WORK INSTRUCTIONS → Print the data below exactly as it stands, and keep the pictures out.

TASK MATERIAL →
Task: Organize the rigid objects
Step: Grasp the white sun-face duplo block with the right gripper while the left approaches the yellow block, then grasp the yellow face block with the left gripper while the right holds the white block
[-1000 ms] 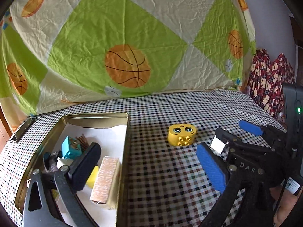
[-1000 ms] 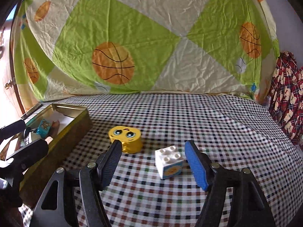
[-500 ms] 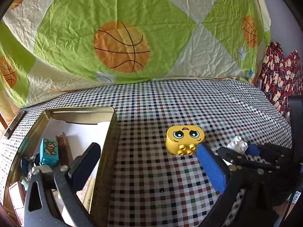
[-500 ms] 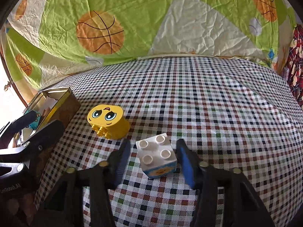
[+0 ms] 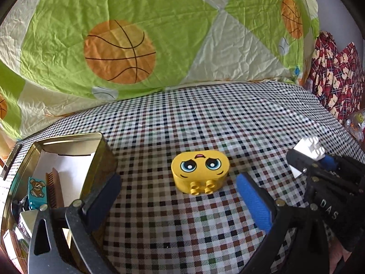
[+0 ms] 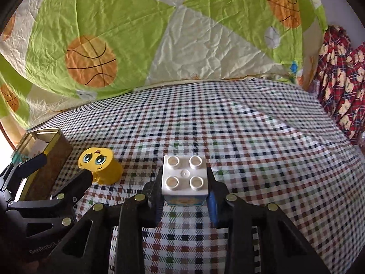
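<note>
A white studded block [image 6: 185, 178] with a printed face on its side sits between the pads of my right gripper [image 6: 186, 193], whose jaws are closing and press on both its sides. From the left wrist view the same block [image 5: 308, 150] shows at the far right in that gripper. A yellow toy block with a cartoon face [image 5: 200, 169] lies on the checked cloth, just ahead of my left gripper [image 5: 178, 196], which is open and holds nothing. This yellow block [image 6: 99, 165] appears left of the white one.
A gold metal tin [image 5: 100, 150] stands open at the left with a teal bear block [image 5: 36, 188], a brown comb [image 5: 53, 189] and other small items inside. A basketball-print sheet [image 5: 136, 45] hangs behind. Red patterned fabric [image 5: 335, 80] lies at the right edge.
My right gripper closed from wide apart onto the white block. My left gripper moved from over the tin toward the yellow block, which now sits larger and centred between its fingers.
</note>
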Available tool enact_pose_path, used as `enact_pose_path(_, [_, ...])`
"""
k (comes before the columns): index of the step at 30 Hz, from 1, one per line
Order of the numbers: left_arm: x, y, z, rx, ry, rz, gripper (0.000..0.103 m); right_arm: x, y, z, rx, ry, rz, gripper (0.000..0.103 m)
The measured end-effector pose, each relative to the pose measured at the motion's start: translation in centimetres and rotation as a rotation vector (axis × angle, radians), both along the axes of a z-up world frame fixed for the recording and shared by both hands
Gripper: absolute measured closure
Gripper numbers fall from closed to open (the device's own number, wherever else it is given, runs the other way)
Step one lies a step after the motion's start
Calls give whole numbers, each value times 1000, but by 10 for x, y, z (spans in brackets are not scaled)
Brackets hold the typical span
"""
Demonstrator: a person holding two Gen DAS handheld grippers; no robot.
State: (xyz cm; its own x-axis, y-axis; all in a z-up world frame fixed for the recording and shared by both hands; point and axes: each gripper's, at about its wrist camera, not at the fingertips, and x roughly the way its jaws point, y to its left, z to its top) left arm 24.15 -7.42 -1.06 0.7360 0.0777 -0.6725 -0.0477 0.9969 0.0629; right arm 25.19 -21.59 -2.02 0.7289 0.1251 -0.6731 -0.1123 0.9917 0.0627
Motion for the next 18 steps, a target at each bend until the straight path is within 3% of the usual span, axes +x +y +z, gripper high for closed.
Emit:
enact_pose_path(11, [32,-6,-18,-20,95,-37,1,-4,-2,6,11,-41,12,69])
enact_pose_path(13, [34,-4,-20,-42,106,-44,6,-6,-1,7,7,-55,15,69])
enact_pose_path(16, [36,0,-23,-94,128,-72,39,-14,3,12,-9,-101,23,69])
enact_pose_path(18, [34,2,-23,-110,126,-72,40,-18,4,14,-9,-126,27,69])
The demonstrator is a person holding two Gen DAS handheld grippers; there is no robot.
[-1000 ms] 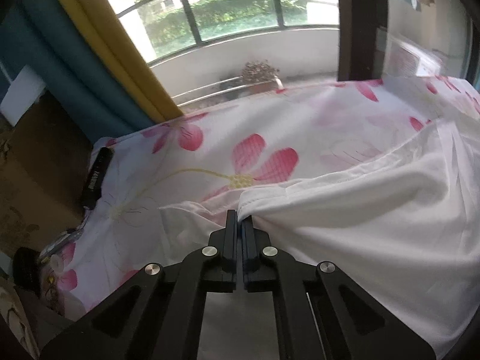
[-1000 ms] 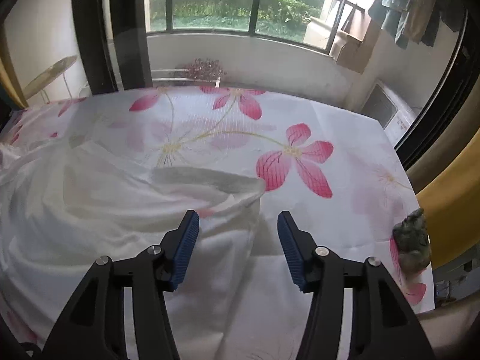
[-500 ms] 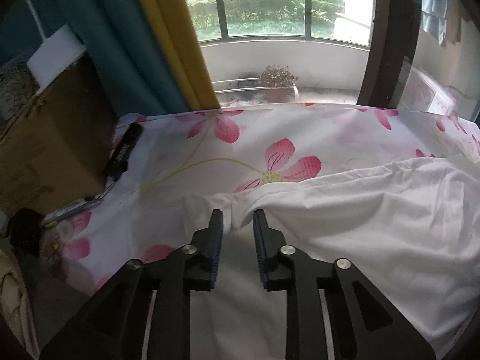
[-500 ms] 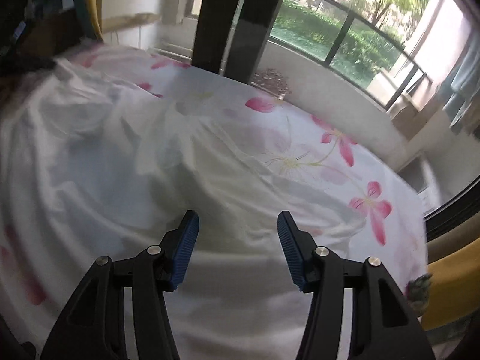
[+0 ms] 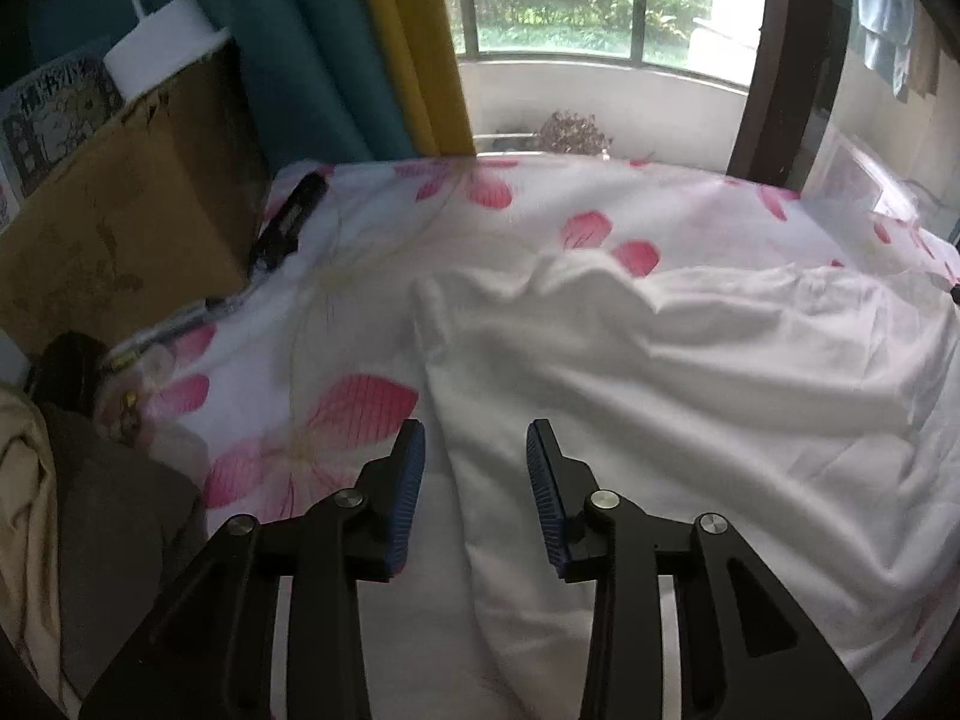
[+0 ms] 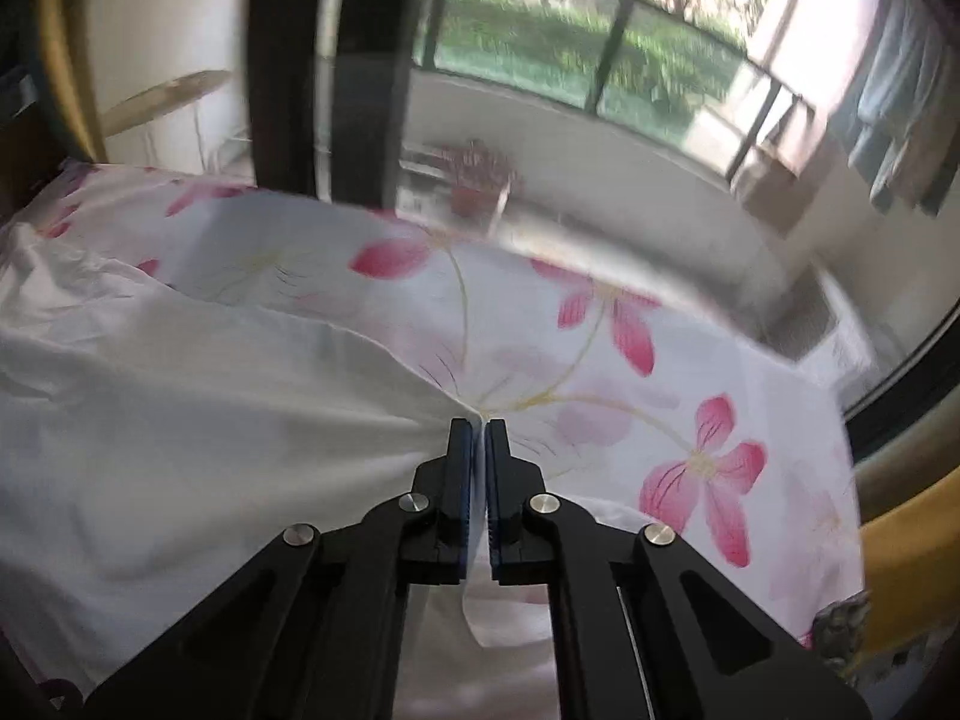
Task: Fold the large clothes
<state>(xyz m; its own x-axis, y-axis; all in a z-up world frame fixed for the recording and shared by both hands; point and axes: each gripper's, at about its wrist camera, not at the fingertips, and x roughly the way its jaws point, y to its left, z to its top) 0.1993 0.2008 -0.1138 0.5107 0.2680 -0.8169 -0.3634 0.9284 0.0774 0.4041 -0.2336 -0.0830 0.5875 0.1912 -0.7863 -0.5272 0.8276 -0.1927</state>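
Floral bedsheet (image 5: 372,276) lies bare beyond the white garment's (image 5: 690,384) left edge.

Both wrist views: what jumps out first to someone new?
The big white garment lies rumpled across a bed sheet printed with large pink flowers, right in front of both grippers. In the right wrist view, the right gripper is pinched shut on the garment's edge, cloth drawn taut to its tips. In the left wrist view, the left gripper is opening over a fold without pressing it, a cardboard box standing beside the bed.
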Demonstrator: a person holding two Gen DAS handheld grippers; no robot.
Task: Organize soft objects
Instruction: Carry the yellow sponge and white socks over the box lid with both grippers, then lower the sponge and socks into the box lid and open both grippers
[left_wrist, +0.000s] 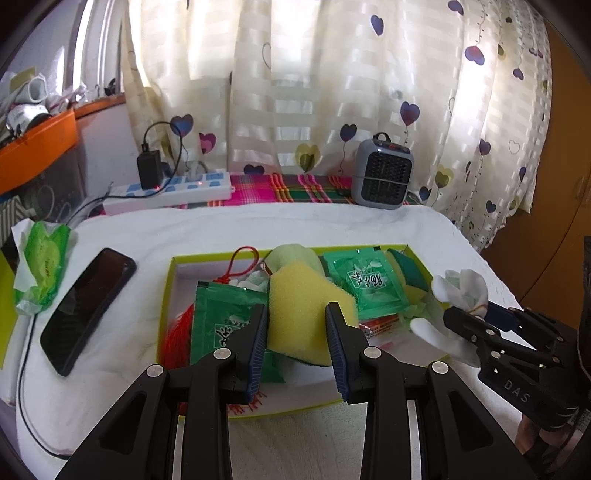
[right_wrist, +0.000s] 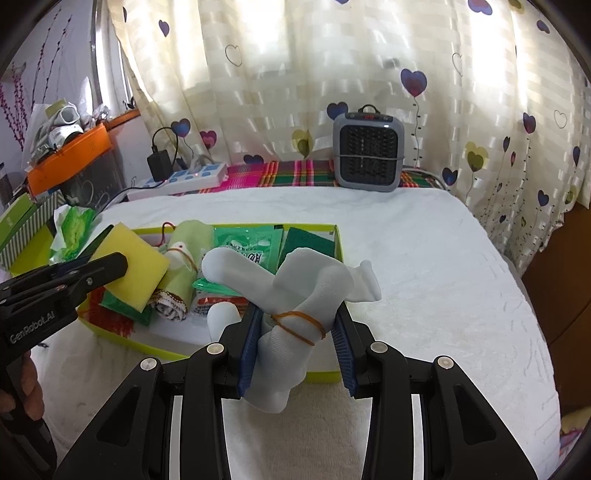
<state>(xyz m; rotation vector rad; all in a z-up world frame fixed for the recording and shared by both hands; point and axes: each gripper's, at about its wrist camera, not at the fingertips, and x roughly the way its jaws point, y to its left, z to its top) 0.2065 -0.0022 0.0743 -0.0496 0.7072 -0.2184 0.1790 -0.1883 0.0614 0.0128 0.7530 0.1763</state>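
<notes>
1. The left tongs (left_wrist: 297, 330) pinch the yellow sponge (left_wrist: 304, 314), lifted over the shallow green-rimmed box (left_wrist: 168, 295).
2. The right tongs (right_wrist: 295, 334) clamp a rubber-banded white glove bundle (right_wrist: 295, 302) at the box's 3 o'clock edge.
3. Risk, I judge: the sponge squashes and slips, or the floppy glove fingers snag the green sachets (right_wrist: 247, 245) at 11 o'clock.

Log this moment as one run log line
left gripper: shut on yellow sponge | right gripper: shut on white gloves | both over box
</notes>
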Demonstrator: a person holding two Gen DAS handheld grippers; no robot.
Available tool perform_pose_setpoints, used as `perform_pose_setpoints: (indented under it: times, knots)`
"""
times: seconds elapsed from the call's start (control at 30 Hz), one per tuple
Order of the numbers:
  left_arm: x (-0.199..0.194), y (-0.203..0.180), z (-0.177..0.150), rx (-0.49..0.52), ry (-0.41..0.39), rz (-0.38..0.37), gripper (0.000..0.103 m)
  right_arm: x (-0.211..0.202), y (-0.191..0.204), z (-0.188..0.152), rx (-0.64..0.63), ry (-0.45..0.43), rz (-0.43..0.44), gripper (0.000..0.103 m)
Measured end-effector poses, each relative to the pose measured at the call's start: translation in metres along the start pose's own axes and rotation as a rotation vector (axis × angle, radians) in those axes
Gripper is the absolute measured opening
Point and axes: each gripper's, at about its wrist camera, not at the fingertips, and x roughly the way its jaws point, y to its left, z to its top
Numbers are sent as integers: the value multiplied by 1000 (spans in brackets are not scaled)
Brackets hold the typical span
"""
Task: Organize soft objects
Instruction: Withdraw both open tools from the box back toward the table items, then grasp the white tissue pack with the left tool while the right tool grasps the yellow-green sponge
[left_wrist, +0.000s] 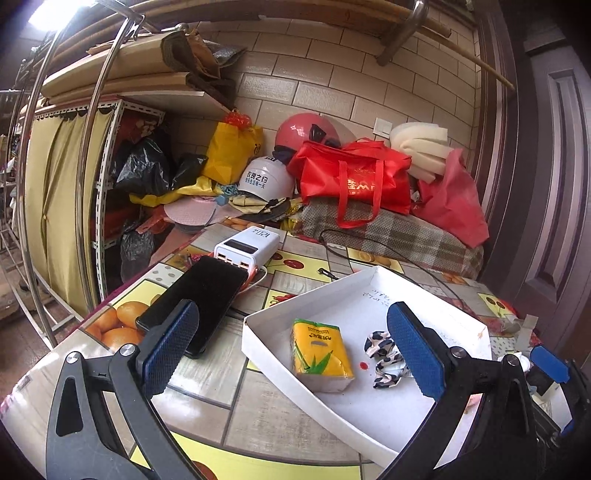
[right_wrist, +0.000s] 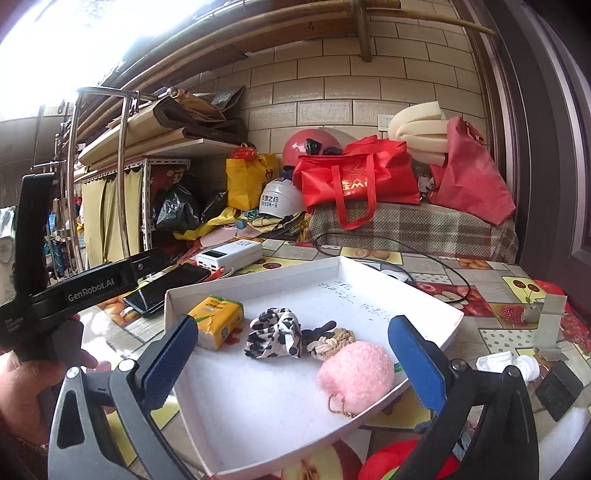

TASK SOLUTION →
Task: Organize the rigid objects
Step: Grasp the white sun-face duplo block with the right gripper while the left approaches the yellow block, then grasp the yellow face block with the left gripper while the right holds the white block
[-1000 ms] 
[-1000 ms] 
[-500 ms] 
[-500 ms] 
[+0 ms] 
[+0 ms] 
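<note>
A white studded block [image 6: 185, 178] with a printed face on its side sits between the pads of my right gripper [image 6: 186, 193], whose jaws are closing and press on both its sides. From the left wrist view the same block [image 5: 308, 150] shows at the far right in that gripper. A yellow toy block with a cartoon face [image 5: 200, 169] lies on the checked cloth, just ahead of my left gripper [image 5: 178, 196], which is open and holds nothing. This yellow block [image 6: 99, 165] appears left of the white one.
A gold metal tin [image 5: 100, 150] stands open at the left with a teal bear block [image 5: 36, 188], a brown comb [image 5: 53, 189] and other small items inside. A basketball-print sheet [image 5: 136, 45] hangs behind. Red patterned fabric [image 5: 335, 80] lies at the right edge.
My right gripper closed from wide apart onto the white block. My left gripper moved from over the tin toward the yellow block, which now sits larger and centred between its fingers.
</note>
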Available tool enact_pose_path, used as `enact_pose_path(_, [_, ...])`
"""
k (comes before the columns): index of the step at 30 Hz, from 1, one per line
Order of the numbers: left_arm: x, y, z, rx, ry, rz, gripper (0.000..0.103 m); right_arm: x, y, z, rx, ry, rz, gripper (0.000..0.103 m)
The measured end-effector pose, each relative to the pose measured at the motion's start: translation in centimetres and rotation as a rotation vector (axis × angle, radians), both along the axes of a z-up world frame fixed for the recording and shared by both hands
Gripper: absolute measured closure
Gripper numbers fall from closed to open (the device's own number, wherever else it is given, runs the other way)
Step one lies a step after the motion's start
Calls give whole numbers, each value times 1000, but by 10 for x, y, z (spans in brackets are not scaled)
Brackets hold the typical span
"""
Demonstrator: a person holding two Gen DAS handheld grippers; no robot.
State: (xyz cm; its own x-axis, y-axis; all in a z-up world frame fixed for the recording and shared by both hands; point and axes: each gripper's, at about its wrist camera, not at the fingertips, and x roughly the way its jaws point, y to its left, z to its top) left arm 24.15 -7.42 -1.06 0.7360 0.0777 -0.6725 -0.0477 0.9969 0.0629; right arm 25.19 -21.59 -2.02 0.7289 0.1251 -0.6731 -0.1123 0.9917 0.0627
Motion for the next 18 steps, a target at each bend until the straight path is within 3% of the usual span, axes +x +y +z, gripper high for closed.
Emit:
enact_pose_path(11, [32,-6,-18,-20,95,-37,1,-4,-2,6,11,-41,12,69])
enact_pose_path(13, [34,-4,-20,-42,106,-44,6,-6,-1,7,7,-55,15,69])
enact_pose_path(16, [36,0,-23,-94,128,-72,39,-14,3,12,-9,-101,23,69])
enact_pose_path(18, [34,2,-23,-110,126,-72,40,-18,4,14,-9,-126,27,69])
The demonstrator is a person holding two Gen DAS handheld grippers; there is no robot.
[-1000 ms] 
[-1000 ms] 
[-500 ms] 
[-500 ms] 
[+0 ms] 
[+0 ms] 
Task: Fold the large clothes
<state>(xyz m; its own x-axis, y-axis; all in a z-up world frame fixed for the recording and shared by both hands; point and axes: each gripper's, at about its wrist camera, not at the fingertips, and x roughly the way its jaws point, y to its left, z to its top) 0.1993 0.2008 -0.1138 0.5107 0.2680 -0.8169 -0.3634 0.9284 0.0774 0.4041 -0.2336 -0.0830 0.5875 0.1912 -0.7863 -0.5272 0.8276 -0.1927</state>
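Floral bedsheet (image 5: 372,276) lies bare beyond the white garment's (image 5: 690,384) left edge.

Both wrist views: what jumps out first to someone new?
The big white garment lies rumpled across a bed sheet printed with large pink flowers, right in front of both grippers. In the right wrist view, the right gripper is pinched shut on the garment's edge, cloth drawn taut to its tips. In the left wrist view, the left gripper is opening over a fold without pressing it, a cardboard box standing beside the bed.
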Demonstrator: a person holding two Gen DAS handheld grippers; no robot.
Task: Organize soft objects
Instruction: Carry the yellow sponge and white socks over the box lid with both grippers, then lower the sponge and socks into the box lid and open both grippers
[left_wrist, +0.000s] 
[right_wrist, +0.000s] 
<state>(xyz m; rotation vector rad; all in a z-up world frame fixed for the recording and shared by both hands; point and axes: each gripper's, at about its wrist camera, not at the fingertips, and x roughly the way its jaws point, y to its left, z to its top) 0.2065 -0.0022 0.0743 -0.0496 0.7072 -0.2184 0.1790 -0.1883 0.0614 0.0128 0.7530 0.1763</state>
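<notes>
1. The left tongs (left_wrist: 297, 330) pinch the yellow sponge (left_wrist: 304, 314), lifted over the shallow green-rimmed box (left_wrist: 168, 295).
2. The right tongs (right_wrist: 295, 334) clamp a rubber-banded white glove bundle (right_wrist: 295, 302) at the box's 3 o'clock edge.
3. Risk, I judge: the sponge squashes and slips, or the floppy glove fingers snag the green sachets (right_wrist: 247, 245) at 11 o'clock.

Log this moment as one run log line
left gripper: shut on yellow sponge | right gripper: shut on white gloves | both over box
</notes>
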Demonstrator: a person holding two Gen DAS handheld grippers; no robot.
Available tool perform_pose_setpoints, used as `perform_pose_setpoints: (indented under it: times, knots)`
"""
times: seconds elapsed from the call's start (control at 30 Hz), one per tuple
Order of the numbers:
  left_arm: x (-0.199..0.194), y (-0.203..0.180), z (-0.177..0.150), rx (-0.49..0.52), ry (-0.41..0.39), rz (-0.38..0.37), gripper (0.000..0.103 m)
  right_arm: x (-0.211..0.202), y (-0.191..0.204), z (-0.188..0.152), rx (-0.64..0.63), ry (-0.45..0.43), rz (-0.43..0.44), gripper (0.000..0.103 m)
Measured end-effector poses, each relative to the pose measured at the call's start: translation in metres along the start pose's own axes and rotation as a rotation vector (axis × angle, radians) in those axes
Gripper is the absolute measured opening
Point and axes: each gripper's, at about its wrist camera, not at the fingertips, and x roughly the way its jaws point, y to its left, z to its top
Numbers are sent as integers: the value multiplied by 1000 (spans in brackets are not scaled)
Brackets hold the typical span
"""
Task: Organize soft objects
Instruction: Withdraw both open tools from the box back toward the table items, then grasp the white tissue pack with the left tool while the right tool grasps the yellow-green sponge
[left_wrist, +0.000s] 
[right_wrist, +0.000s] 

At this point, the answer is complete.